# Biggest most spacious case possible



## Hellfire (Dec 7, 2018)

Hi guys,

Thought I'd ask the question on this, I currently have a Corsair 750D but planning to build a new rig soon and keeping that for my boys.

I personally was going to go with the 1000D, the big daddy of Corsair's range, I like their cases and style

I have tons of room, for me a big giant case with lots of room would be great, ideally enough room to fit 2x radiators on the front.


Thanks for any suggestions.


----------



## erixx (Dec 7, 2018)

Nice one, for sure. You also have the latest edtion of the CM Cosmos it's high, long, but it's less wide.


----------



## P4-630 (Dec 7, 2018)

Caselabs thw10


----------



## Hellfire (Dec 7, 2018)

P4-630 said:


> Caselabs thw10



Can't find any of them, did look but I know Caselabs went out of business.



erixx said:


> Nice one, for sure. You also have the latest edtion of the CM Cosmos it's high, long, but it's less wide.



Yeah, I looked at this but doesn't support 480Rads, and I'll be using 2 of them


----------



## bonehead123 (Dec 7, 2018)

Thermaltake TT900..... perhaps not the absolute biggest out there, but certainly in the top 5 for sure... it's almost 3ft tall, 2ft wide and 2ft deep, and makes for one hella-mega build.  You can check my specs for the cooling set-up I have, which keeps everything chilly and under 32c even under heavy, multitasking workloads 

Note that you will need a SOLID desk to hold it though, 'cause even empty it weighs ~55 lbs


----------



## HUSKIE (Dec 7, 2018)

Phanteks enthoo primo


----------



## Bones (Dec 7, 2018)

Could be others even larger but the Tt Core X9 Thermaltake Core X9 Black E-ATX Stackable Tt LCS Certified Cube Chassis CA-1D8-00F1WN-00 - Newegg.com  is a monster - My Tt X5 is big in itself.
Also says in the description you CAN run two 480's in the top.


----------



## Hellfire (Dec 7, 2018)

bonehead123 said:


> Thermaltake TT900..... perhaps not the absolute biggest out there, but certainly in the top 5 for sure... it's almost 3ft tall, 2ft wide and 2ft deep, and makes for one hella-mega build.  You can check my specs for the cooling set-up I have, which keeps everything chilly and under 32c even under heavy, multitasking workloads
> 
> Note that you will need a SOLID desk to hold it though, 'cause even empty it weighs ~55 lbs



That's no problem, It'll be super solid oak it's on.  It's a beautiful case, I am guessing it is left side/right side intakes, back and top exhausts? I could fit the rads I want there, could be interesting.



HUSKIE said:


> Phanteks enthoo primo



Looks a little too small, Thanks



Bones said:


> Could be others even larger but the Tt Core X9 Thermaltake Core X9 Black E-ATX Stackable Tt LCS Certified Cube Chassis CA-1D8-00F1WN-00 - Newegg.com  is a monster - My Tt X5 is big in itself.
> Also says in the description you CAN run two 480's in the top.
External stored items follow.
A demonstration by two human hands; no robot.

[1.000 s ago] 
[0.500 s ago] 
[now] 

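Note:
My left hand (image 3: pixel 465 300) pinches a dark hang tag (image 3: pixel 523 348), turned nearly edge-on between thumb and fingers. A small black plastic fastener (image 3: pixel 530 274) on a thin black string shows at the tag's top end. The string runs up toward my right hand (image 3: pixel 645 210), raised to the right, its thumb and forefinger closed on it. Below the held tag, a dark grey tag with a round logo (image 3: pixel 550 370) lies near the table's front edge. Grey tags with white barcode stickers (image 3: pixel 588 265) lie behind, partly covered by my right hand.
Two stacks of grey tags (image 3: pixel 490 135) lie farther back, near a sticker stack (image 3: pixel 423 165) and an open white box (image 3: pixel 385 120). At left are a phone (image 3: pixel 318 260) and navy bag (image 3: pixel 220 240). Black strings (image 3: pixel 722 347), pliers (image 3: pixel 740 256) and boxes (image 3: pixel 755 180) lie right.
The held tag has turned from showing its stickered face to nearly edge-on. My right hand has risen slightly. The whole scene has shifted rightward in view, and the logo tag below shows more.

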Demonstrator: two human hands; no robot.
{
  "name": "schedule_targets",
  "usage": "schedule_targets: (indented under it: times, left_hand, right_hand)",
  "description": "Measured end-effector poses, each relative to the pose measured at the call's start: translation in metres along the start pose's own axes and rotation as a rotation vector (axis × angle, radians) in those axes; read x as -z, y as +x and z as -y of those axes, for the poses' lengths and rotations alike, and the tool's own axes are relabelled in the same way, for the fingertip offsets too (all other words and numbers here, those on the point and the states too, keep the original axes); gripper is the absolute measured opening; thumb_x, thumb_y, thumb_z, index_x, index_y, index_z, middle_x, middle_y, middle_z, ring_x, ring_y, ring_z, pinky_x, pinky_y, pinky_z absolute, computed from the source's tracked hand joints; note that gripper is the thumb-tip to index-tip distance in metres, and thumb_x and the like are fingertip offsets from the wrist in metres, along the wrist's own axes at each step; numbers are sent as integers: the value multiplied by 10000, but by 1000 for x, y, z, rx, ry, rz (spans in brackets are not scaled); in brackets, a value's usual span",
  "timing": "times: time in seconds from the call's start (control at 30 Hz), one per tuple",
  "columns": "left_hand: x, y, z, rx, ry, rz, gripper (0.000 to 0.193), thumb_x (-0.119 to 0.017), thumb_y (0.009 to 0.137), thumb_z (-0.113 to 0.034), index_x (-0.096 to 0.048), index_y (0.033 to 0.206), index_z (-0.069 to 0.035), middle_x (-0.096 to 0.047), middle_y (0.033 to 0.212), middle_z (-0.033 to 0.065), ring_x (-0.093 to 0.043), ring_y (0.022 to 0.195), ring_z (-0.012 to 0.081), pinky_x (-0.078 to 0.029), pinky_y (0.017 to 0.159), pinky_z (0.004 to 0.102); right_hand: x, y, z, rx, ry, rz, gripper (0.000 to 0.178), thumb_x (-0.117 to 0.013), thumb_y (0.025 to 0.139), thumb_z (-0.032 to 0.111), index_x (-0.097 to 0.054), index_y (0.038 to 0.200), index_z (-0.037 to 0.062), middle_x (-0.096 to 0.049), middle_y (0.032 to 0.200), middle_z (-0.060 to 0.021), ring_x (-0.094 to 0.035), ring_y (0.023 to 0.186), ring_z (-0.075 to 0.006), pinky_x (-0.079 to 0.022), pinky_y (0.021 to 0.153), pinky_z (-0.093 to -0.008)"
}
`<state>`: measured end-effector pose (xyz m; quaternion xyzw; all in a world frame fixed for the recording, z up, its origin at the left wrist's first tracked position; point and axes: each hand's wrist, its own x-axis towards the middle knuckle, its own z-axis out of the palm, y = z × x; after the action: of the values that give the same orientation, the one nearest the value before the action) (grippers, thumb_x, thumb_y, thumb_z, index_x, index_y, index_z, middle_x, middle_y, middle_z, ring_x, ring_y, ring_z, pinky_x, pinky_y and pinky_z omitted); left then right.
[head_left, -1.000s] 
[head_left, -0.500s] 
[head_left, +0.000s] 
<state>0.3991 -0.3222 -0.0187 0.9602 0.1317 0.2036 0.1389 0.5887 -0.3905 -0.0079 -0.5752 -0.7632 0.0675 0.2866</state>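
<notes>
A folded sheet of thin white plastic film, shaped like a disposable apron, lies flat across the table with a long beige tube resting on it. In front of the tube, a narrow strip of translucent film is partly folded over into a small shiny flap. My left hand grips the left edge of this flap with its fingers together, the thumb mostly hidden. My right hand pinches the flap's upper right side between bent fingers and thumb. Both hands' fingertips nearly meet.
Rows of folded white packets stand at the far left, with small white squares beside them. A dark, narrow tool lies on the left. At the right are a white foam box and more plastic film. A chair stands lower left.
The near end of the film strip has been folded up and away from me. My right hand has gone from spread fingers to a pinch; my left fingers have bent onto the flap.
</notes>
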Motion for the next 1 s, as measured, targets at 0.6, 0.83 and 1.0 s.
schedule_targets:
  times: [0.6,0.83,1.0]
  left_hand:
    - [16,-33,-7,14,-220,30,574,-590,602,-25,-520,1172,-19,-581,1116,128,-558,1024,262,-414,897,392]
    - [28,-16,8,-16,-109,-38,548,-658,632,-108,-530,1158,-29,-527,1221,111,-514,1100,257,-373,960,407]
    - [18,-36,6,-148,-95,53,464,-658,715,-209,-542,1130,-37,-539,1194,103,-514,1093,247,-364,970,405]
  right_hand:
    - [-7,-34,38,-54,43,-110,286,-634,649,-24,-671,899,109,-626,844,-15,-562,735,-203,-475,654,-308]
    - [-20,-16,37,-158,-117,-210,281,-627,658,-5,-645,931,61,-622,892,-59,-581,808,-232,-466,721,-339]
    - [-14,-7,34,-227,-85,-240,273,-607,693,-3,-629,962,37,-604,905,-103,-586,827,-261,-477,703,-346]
Looks nice, but kinda ugly... and by kinda, I mean REAL ugly lol.


----------



## bonehead123 (Dec 7, 2018)

Hellfire said:


> That's no problem, It'll be super solid oak it's on.  It's a beautiful case, I am guessing it is left side/right side intakes, back and top exhausts? I could fit the rads I want there, could be interesting.



That's correct, you can put up to 4x 120's or 3x 140's on the side intakes and 2x 120's or 140's up top.  Also has mesh sides and front areas below the glass, which serve as air intake paths too, I put 2x 80mm fans in the front on either side of my fan controller in the 5.25" drive bay.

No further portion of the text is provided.